Problem: Could you return the lines below exactly, from the first line up to and including the line that holds "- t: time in"?

Given material:

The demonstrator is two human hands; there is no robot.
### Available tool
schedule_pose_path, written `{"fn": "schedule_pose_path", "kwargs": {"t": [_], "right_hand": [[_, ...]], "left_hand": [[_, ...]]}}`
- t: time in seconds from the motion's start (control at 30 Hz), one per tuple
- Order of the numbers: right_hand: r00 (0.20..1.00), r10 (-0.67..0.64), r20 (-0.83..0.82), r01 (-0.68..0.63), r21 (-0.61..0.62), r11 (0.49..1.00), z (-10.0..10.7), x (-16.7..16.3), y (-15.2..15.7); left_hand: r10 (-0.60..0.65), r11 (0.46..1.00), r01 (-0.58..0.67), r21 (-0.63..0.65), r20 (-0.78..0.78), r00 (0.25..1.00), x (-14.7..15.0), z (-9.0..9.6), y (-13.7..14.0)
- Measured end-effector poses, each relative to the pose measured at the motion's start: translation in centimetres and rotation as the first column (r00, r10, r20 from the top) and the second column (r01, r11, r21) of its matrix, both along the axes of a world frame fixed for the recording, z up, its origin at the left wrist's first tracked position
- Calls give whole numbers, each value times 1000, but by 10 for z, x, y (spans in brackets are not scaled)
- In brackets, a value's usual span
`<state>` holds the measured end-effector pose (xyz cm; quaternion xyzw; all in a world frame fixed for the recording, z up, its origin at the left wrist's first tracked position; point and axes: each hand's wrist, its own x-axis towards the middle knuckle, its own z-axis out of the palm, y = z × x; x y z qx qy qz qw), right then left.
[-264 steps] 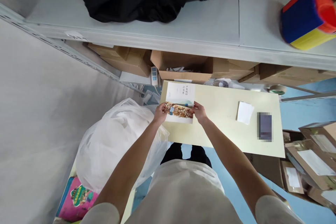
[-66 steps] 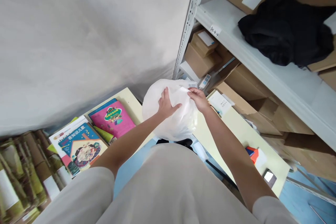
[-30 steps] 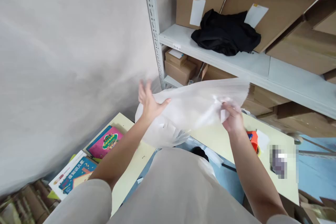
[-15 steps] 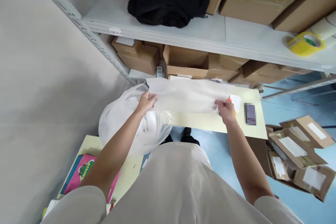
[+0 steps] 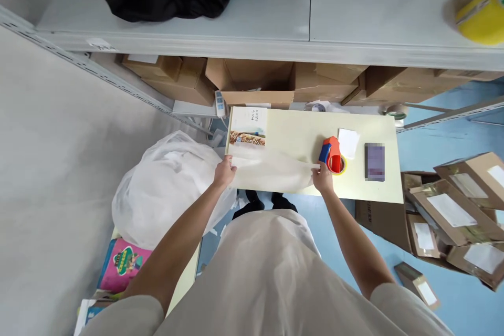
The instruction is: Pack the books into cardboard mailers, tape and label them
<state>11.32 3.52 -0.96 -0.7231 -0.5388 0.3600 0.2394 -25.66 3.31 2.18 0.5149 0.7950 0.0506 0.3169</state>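
A strip of translucent white foam wrap stretches between my two hands over the front of the cream table. Its left end is pinched in my left hand, close to the table's left edge. My right hand is closed on the other end, just below an orange and blue tape dispenser with yellow tape. Behind the wrap, at the table's left, lies a book with a white and brown cover; the wrap overlaps its lower edge.
A large translucent bag of white material bulges at the left. White paper and a blurred-out dark rectangle lie on the table's right. Shelving with cardboard boxes stands behind; labelled cartons are piled on the right.
Both hands have lowered the wrap toward the table's front edge and come closer together. The book and the tape dispenser are now uncovered. The view has shifted too.
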Motion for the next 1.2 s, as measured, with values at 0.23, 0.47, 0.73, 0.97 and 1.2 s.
{"fn": "schedule_pose_path", "kwargs": {"t": [0.23, 0.47, 0.73, 0.97, 1.2], "right_hand": [[886, 309, 345, -372, 132, 919, 19, -16, -22], [713, 638, 289, -594, -233, 770, 10, -46, -5], [590, 696, 410, -585, -377, 718, -24, -25, 15], [711, 607, 354, -517, -322, 793, -3, -43, 39], [928, 258, -270, -343, -346, 873, -5, -145, 124]], "left_hand": [[-129, 989, 145, 35, -290, 948, 30, 7, -8], [-574, 817, 565, -115, -256, 777, 77, -8, -6], [-476, 867, 434, -246, -144, 868, 106, -51, -16], [-291, 949, 284, -134, -36, 956, 94, -29, -1], [119, 987, -132, 90, 143, 983, -15, -39, 81]]}}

Answer space:
The demonstrator is two human hands; there is no robot.
### Available tool
schedule_pose_path, written `{"fn": "schedule_pose_path", "kwargs": {"t": [_], "right_hand": [[_, ...]], "left_hand": [[_, ...]]}}`
- t: time in seconds from the motion's start (control at 30 Hz), one per tuple

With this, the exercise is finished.